• **What you should do**:
Return exactly the span of lines in the following data that opens with the line containing "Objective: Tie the" and closes with the line containing "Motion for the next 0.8". Include nothing else.

[[ Information supplied open ]]

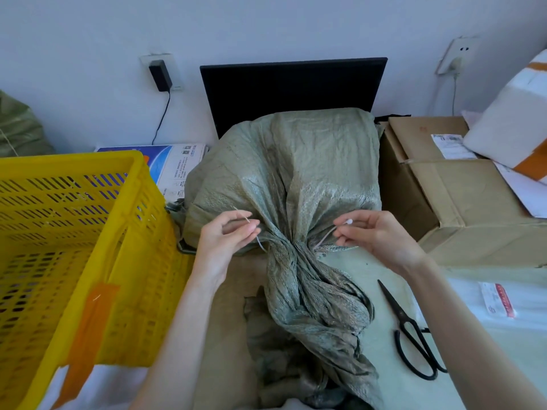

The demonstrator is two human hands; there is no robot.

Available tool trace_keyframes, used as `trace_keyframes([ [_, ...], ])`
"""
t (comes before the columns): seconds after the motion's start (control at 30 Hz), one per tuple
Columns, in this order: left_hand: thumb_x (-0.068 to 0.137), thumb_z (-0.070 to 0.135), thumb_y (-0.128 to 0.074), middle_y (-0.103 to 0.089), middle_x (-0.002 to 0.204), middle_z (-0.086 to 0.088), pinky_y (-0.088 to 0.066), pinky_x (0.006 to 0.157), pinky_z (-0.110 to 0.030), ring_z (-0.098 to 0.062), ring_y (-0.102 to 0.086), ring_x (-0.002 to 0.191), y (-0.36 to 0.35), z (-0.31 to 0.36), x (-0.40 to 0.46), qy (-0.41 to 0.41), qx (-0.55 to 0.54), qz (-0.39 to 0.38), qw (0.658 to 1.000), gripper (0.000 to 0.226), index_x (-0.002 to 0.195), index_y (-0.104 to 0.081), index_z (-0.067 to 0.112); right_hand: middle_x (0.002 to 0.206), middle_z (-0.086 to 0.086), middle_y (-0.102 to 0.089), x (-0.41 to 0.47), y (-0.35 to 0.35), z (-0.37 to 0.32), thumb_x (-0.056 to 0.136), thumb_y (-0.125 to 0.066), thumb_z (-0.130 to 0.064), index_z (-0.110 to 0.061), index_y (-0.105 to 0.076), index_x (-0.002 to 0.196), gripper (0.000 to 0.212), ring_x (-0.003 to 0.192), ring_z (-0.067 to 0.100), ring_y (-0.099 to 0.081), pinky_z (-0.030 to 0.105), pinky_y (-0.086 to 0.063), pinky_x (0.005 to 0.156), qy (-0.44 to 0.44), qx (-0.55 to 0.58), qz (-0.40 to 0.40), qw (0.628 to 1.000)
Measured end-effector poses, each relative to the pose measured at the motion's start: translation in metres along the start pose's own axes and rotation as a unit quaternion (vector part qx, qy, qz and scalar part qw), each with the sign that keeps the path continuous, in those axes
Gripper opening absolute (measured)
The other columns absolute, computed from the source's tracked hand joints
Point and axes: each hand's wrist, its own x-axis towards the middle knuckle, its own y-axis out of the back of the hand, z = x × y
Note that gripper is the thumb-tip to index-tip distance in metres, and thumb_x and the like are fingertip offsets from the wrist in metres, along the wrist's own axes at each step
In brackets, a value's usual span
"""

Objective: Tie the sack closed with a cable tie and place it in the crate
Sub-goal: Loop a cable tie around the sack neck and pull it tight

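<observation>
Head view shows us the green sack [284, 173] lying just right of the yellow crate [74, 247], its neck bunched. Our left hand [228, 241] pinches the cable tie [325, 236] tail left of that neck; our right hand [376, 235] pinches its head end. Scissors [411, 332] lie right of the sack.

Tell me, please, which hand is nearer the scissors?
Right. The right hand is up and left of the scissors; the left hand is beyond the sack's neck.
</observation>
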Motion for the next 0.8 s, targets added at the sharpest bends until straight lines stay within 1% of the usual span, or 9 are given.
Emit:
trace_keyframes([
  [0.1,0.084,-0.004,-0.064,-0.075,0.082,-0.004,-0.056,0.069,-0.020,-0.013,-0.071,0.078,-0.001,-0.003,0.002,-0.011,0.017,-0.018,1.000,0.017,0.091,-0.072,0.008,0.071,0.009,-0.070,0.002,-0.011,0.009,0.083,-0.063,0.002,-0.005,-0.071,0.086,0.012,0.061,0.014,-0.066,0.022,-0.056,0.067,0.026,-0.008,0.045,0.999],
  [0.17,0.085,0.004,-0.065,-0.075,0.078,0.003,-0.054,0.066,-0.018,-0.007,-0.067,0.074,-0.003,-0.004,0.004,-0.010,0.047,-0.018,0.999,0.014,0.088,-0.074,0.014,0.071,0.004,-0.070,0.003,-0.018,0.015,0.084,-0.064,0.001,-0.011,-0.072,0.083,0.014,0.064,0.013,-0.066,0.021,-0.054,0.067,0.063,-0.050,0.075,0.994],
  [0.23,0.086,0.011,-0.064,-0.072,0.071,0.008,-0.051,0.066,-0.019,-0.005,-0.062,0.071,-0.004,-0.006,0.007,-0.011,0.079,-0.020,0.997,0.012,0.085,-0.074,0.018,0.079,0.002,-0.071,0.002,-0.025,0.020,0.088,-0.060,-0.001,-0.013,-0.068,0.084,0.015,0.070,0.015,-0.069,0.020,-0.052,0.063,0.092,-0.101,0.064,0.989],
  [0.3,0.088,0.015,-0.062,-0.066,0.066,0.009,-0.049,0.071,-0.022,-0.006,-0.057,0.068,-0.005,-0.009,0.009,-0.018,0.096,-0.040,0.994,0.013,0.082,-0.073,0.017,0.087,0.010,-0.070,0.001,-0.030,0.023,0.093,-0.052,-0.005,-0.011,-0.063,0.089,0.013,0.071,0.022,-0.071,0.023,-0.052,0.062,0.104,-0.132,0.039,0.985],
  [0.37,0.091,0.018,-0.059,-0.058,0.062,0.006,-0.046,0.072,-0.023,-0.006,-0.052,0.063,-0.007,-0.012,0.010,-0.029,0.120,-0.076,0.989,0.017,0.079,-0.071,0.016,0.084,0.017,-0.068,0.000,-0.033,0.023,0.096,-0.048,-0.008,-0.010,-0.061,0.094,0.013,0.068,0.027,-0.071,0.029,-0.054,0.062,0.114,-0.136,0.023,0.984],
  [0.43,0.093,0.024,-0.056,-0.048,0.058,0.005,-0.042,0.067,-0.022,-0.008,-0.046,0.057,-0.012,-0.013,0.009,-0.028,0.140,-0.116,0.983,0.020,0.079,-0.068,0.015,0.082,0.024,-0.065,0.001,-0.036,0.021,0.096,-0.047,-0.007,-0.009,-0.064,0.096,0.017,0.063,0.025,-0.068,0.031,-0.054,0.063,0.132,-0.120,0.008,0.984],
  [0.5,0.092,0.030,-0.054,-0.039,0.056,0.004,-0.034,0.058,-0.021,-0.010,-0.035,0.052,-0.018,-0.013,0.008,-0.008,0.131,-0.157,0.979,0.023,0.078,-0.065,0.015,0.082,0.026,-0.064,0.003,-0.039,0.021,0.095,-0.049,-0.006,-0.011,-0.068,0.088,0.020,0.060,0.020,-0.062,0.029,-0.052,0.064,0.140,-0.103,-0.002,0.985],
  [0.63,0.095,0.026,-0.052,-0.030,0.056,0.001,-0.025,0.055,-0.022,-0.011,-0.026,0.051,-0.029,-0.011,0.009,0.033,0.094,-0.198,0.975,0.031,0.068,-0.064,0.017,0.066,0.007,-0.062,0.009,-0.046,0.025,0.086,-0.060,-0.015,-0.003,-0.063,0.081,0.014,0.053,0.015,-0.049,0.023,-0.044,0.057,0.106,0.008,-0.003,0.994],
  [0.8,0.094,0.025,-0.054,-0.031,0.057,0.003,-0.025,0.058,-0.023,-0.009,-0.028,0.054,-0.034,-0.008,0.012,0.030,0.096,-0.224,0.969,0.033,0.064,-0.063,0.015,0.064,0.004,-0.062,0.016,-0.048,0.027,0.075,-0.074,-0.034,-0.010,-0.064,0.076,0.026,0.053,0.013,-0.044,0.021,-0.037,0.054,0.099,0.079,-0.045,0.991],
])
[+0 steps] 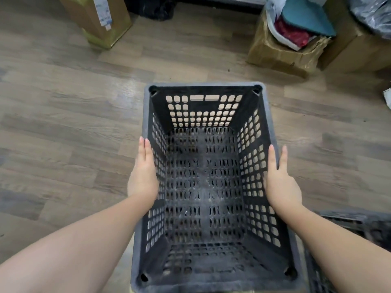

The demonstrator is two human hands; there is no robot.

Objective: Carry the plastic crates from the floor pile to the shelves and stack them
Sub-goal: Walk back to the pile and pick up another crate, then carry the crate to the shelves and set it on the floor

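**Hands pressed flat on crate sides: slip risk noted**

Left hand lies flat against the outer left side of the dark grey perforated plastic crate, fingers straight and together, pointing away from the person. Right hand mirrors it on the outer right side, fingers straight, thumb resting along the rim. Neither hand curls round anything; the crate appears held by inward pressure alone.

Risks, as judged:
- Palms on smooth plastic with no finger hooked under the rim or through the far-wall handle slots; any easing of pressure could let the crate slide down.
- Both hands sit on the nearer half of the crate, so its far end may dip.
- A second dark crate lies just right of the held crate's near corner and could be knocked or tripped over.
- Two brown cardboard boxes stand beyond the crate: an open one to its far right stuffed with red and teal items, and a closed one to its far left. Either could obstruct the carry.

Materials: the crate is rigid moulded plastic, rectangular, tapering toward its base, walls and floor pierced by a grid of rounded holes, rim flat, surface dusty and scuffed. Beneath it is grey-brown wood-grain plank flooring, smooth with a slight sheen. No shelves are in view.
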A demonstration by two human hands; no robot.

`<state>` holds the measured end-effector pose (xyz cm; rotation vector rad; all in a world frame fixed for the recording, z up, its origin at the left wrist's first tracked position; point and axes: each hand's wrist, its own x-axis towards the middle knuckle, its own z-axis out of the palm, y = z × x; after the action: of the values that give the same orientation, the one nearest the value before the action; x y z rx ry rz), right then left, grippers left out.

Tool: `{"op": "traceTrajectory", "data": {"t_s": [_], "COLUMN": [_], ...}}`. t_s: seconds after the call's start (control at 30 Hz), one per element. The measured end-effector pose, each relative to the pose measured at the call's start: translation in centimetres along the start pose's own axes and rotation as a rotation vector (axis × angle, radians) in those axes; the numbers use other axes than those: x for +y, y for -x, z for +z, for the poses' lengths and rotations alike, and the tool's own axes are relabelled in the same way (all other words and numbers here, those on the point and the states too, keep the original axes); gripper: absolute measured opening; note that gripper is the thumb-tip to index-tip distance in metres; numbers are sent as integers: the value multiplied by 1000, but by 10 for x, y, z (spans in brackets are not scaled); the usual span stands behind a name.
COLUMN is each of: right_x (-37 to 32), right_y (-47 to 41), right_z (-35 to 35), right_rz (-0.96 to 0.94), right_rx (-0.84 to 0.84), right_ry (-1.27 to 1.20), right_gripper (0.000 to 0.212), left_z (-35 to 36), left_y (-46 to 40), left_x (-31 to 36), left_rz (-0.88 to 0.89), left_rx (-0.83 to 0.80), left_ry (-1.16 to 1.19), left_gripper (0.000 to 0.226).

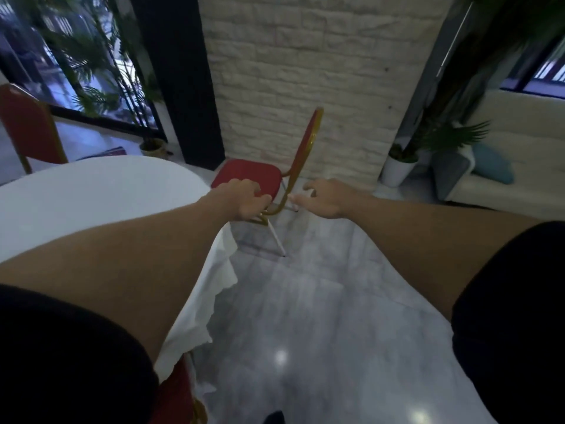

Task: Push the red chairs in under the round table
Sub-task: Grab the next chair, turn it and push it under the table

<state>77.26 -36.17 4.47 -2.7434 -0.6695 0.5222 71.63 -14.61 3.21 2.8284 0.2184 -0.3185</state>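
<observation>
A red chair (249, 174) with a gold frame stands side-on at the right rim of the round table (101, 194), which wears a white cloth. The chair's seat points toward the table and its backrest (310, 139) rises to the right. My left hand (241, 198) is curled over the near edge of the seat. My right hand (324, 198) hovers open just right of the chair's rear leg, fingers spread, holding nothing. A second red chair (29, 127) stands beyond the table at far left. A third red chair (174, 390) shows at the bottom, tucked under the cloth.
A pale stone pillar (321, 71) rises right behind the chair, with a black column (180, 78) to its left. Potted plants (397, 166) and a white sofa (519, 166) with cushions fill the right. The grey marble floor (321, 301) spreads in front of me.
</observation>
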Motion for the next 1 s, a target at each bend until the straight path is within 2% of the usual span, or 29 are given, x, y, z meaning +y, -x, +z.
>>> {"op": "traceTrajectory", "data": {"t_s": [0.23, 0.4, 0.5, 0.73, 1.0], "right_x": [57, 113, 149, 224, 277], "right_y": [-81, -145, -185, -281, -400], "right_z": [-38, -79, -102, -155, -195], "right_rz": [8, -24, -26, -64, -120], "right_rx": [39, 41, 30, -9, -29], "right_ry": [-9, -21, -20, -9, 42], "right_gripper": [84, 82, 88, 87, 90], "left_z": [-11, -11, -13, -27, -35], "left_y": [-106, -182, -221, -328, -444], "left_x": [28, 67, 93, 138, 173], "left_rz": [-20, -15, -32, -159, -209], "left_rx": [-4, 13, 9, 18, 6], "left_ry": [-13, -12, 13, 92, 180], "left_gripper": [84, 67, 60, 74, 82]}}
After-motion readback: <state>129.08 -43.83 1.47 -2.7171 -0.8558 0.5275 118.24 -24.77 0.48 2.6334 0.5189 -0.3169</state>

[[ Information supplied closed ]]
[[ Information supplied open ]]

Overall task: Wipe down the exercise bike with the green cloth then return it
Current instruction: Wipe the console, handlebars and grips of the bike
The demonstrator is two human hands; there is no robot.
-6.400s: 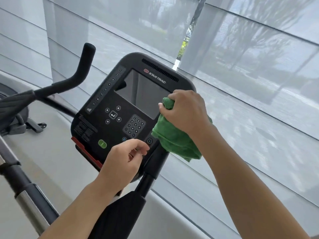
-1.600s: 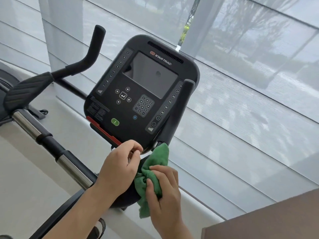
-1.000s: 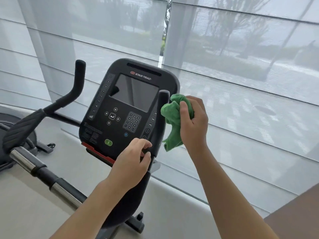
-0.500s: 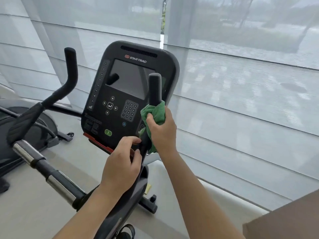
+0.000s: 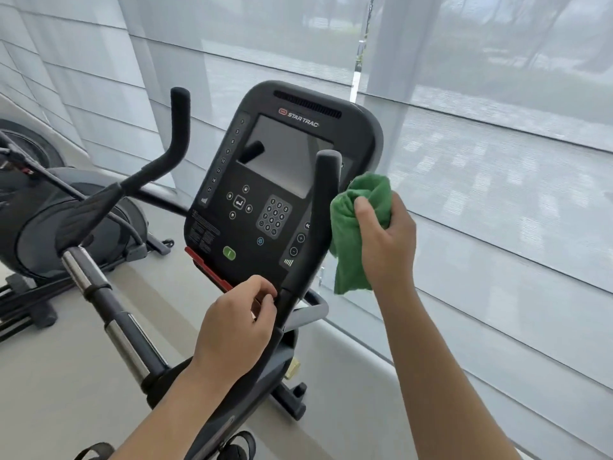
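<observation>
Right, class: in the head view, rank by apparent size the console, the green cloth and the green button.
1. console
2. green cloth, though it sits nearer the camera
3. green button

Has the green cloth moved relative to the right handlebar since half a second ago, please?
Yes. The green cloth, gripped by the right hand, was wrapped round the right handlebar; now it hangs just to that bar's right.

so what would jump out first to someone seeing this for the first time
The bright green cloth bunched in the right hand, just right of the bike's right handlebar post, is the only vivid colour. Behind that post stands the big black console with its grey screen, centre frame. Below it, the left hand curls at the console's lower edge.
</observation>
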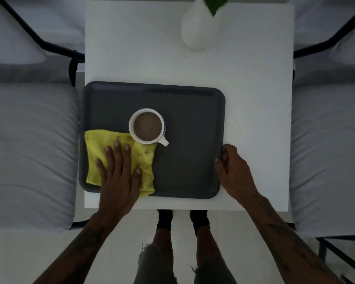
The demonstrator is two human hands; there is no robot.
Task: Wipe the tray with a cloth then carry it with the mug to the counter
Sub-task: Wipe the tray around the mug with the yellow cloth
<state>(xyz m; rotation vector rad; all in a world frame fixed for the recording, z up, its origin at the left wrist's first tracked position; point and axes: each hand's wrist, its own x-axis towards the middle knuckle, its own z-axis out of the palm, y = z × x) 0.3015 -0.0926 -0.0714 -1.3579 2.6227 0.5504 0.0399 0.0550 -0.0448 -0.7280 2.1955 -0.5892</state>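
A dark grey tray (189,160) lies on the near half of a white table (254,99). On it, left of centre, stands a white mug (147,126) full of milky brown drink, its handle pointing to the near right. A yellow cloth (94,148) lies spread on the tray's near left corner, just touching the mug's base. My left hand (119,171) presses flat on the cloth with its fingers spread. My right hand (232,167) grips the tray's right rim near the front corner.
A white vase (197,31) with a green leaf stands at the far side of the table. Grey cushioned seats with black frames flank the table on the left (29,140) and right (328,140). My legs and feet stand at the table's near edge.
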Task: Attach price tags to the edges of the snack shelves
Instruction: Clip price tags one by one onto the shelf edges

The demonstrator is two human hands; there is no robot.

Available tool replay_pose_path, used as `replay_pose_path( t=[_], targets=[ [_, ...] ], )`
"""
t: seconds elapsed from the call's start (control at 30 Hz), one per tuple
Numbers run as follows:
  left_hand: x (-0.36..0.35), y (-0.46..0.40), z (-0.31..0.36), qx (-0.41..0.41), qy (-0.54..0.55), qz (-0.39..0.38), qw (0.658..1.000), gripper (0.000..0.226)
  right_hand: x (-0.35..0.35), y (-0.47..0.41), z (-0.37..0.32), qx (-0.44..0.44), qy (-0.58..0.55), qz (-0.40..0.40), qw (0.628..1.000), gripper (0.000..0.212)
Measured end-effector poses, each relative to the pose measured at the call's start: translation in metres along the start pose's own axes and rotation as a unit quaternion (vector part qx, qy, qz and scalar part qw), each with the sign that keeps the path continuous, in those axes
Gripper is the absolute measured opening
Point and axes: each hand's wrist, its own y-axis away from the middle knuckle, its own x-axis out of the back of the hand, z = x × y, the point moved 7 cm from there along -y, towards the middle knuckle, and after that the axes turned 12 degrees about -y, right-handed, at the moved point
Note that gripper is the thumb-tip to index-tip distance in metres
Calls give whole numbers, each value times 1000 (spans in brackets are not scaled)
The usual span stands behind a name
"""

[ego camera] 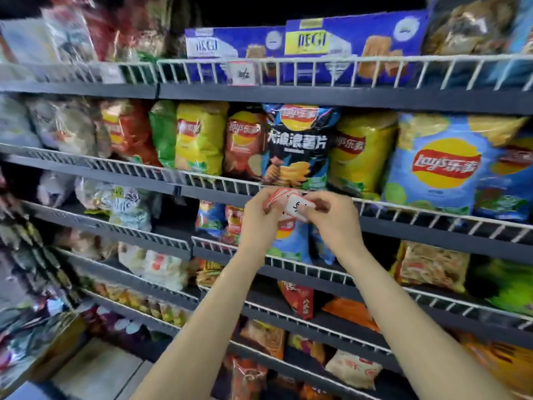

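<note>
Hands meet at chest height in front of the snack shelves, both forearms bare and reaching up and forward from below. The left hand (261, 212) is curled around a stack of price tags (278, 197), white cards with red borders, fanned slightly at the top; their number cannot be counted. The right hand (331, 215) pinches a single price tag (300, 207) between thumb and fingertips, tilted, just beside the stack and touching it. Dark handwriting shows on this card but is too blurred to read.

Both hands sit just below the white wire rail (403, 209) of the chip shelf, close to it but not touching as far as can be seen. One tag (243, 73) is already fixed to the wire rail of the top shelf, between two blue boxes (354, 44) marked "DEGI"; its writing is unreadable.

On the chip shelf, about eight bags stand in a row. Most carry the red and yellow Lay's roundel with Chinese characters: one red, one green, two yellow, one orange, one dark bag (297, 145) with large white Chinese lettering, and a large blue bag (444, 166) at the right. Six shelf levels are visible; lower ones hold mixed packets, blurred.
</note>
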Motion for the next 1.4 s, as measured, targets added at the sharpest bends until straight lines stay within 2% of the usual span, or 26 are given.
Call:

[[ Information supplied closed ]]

• **Output below**:
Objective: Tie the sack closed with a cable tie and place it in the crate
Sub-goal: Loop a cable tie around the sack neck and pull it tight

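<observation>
Head view shows us the green sack [284, 173] lying just right of the yellow crate [74, 247], its neck bunched. Our left hand [228, 241] pinches the cable tie [325, 236] tail left of that neck; our right hand [376, 235] pinches its head end. Scissors [411, 332] lie right of the sack.

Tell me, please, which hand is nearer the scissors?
Right. The right hand is up and left of the scissors; the left hand is beyond the sack's neck.
</observation>
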Motion for the next 0.8 s, targets added at the sharpest bends until straight lines stay within 1% of the usual span, or 9 are given.

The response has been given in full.